Will you write out the data exactly, excluding every picture?

******************************

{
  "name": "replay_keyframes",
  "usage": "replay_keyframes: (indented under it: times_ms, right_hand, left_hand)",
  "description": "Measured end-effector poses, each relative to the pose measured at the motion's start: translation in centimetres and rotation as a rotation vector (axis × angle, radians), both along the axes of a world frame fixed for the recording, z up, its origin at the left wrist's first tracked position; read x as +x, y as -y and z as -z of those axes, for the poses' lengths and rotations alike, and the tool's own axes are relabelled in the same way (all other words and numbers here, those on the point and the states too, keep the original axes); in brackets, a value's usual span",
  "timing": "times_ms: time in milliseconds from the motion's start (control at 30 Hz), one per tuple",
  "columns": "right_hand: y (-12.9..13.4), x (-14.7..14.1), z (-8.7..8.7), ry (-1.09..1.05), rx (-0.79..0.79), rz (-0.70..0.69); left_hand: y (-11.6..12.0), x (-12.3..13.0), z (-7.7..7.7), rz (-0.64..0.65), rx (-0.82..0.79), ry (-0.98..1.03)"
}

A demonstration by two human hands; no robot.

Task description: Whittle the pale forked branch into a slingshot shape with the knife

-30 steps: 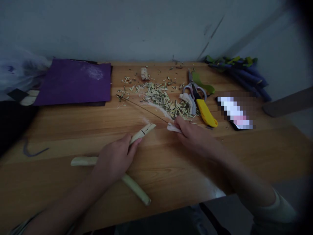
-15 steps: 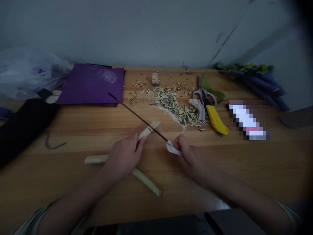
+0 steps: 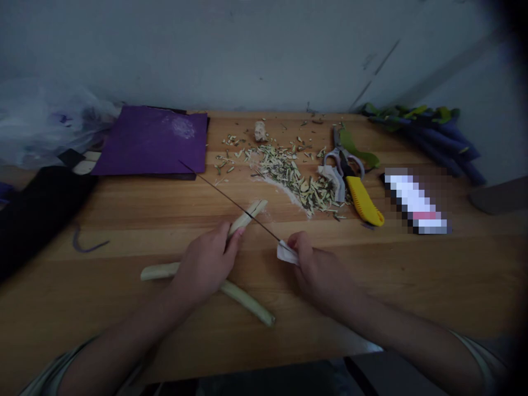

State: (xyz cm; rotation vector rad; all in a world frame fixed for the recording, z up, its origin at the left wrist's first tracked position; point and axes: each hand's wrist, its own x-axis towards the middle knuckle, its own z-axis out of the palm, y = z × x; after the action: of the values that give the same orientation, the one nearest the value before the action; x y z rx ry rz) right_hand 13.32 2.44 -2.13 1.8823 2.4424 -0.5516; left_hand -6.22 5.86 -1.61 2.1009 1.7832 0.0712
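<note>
My left hand (image 3: 208,256) is closed around a pale peeled stick (image 3: 247,215) and presses it near the tabletop, its cut end pointing away from me to the right. My right hand (image 3: 317,264) grips the white-wrapped end of a long thin saw blade (image 3: 218,190). The blade lies across the stick close to its far end, touching it and stretching up left over the purple sheet's edge. Partly hidden under my left hand and wrist are a pale stick (image 3: 159,271) on the left and a greener stick (image 3: 249,302) on the right.
Wood shavings (image 3: 289,176) are heaped mid-table. Beyond my right hand lie scissors (image 3: 338,154), a yellow-handled cutter (image 3: 363,201) and a blurred-out phone (image 3: 416,201). Dark stems (image 3: 441,137) rest back right. A purple sheet (image 3: 152,143), plastic bag (image 3: 45,121) and black cloth (image 3: 45,214) occupy the left.
My right hand has shifted slightly left with the saw blade, and the blade now shows edge-on, thinner. The greener stick's near end has moved slightly up and right.
</note>
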Motion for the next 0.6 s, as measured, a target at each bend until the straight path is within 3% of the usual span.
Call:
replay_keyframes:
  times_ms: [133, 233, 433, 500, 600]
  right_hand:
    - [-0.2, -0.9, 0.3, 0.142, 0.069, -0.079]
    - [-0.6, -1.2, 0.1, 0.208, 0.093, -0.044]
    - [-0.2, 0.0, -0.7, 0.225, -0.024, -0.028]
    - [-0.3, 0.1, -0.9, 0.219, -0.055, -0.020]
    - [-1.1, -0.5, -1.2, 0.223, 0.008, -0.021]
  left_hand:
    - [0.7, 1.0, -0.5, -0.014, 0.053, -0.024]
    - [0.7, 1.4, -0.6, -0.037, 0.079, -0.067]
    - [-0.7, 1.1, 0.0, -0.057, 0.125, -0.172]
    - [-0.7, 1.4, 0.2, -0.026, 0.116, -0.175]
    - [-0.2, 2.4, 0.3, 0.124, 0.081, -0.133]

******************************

▸ EXERCISE RESPONSE
{
  "name": "replay_keyframes",
  "usage": "replay_keyframes: (indented under it: times_ms, right_hand, left_hand)",
  "description": "Measured end-effector poses, each relative to the pose measured at the motion's start: translation in centimetres and rotation as a rotation vector (axis × angle, radians), both along the axes of a world frame fixed for the recording, z up, its origin at the left wrist's first tracked position; read x as +x, y as -y and z as -z of those axes, for the poses' lengths and rotations alike, and the tool's own axes are relabelled in the same way (all other words and numbers here, those on the point and the states too, keep the original axes); in brackets, a value's usual span",
  "timing": "times_ms: time in milliseconds from the motion's start (control at 30 Hz), one per tuple",
  "columns": "right_hand: y (-12.9..13.4), x (-14.7..14.1), z (-8.7..8.7), ry (-1.09..1.05), rx (-0.79..0.79), rz (-0.70..0.69); left_hand: y (-11.6..12.0), x (-12.3..13.0), z (-7.7..7.7), rz (-0.64..0.65), rx (-0.82..0.79), ry (-0.98..1.03)"
}

A demonstration by two human hands; no robot.

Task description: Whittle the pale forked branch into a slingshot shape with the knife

-30 steps: 
-15 steps: 
+0 steps: 

State: (xyz cm; rotation vector rad; all in a world frame fixed for the recording, z up, its origin at the left wrist's first tracked position; point and axes: each hand's wrist, its own x-axis towards the middle knuckle, its own z-axis out of the palm, y = z × x; after the action: of the values that give the same orientation, the one nearest the value before the action; x y z rx ry rz) right_hand 13.32 2.44 -2.13 1.8823 2.4424 -0.5516; left_hand -6.22 5.86 -1.61 2.1009 1.7832 0.0712
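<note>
My left hand (image 3: 208,256) is closed around a pale peeled stick (image 3: 247,215) and presses it near the tabletop, its cut end pointing away from me to the right. My right hand (image 3: 317,264) grips the white-wrapped end of a long thin saw blade (image 3: 218,190). The blade lies across the stick close to its far end, touching it and stretching up left over the purple sheet's edge. Partly hidden under my left hand and wrist are a pale stick (image 3: 159,271) on the left and a greener stick (image 3: 249,302) on the right.
Wood shavings (image 3: 289,176) are heaped mid-table. Beyond my right hand lie scissors (image 3: 338,154), a yellow-handled cutter (image 3: 363,201) and a blurred-out phone (image 3: 416,201). Dark stems (image 3: 441,137) rest back right. A purple sheet (image 3: 152,143), plastic bag (image 3: 45,121) and black cloth (image 3: 45,214) occupy the left.
My right hand has shifted slightly left with the saw blade, and the blade now shows edge-on, thinner. The greener stick's near end has moved slightly up and right.
</note>
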Motion for the next 0.6 s, as measured, a target at each bend until the straight path is within 3% of the usual span.
Call:
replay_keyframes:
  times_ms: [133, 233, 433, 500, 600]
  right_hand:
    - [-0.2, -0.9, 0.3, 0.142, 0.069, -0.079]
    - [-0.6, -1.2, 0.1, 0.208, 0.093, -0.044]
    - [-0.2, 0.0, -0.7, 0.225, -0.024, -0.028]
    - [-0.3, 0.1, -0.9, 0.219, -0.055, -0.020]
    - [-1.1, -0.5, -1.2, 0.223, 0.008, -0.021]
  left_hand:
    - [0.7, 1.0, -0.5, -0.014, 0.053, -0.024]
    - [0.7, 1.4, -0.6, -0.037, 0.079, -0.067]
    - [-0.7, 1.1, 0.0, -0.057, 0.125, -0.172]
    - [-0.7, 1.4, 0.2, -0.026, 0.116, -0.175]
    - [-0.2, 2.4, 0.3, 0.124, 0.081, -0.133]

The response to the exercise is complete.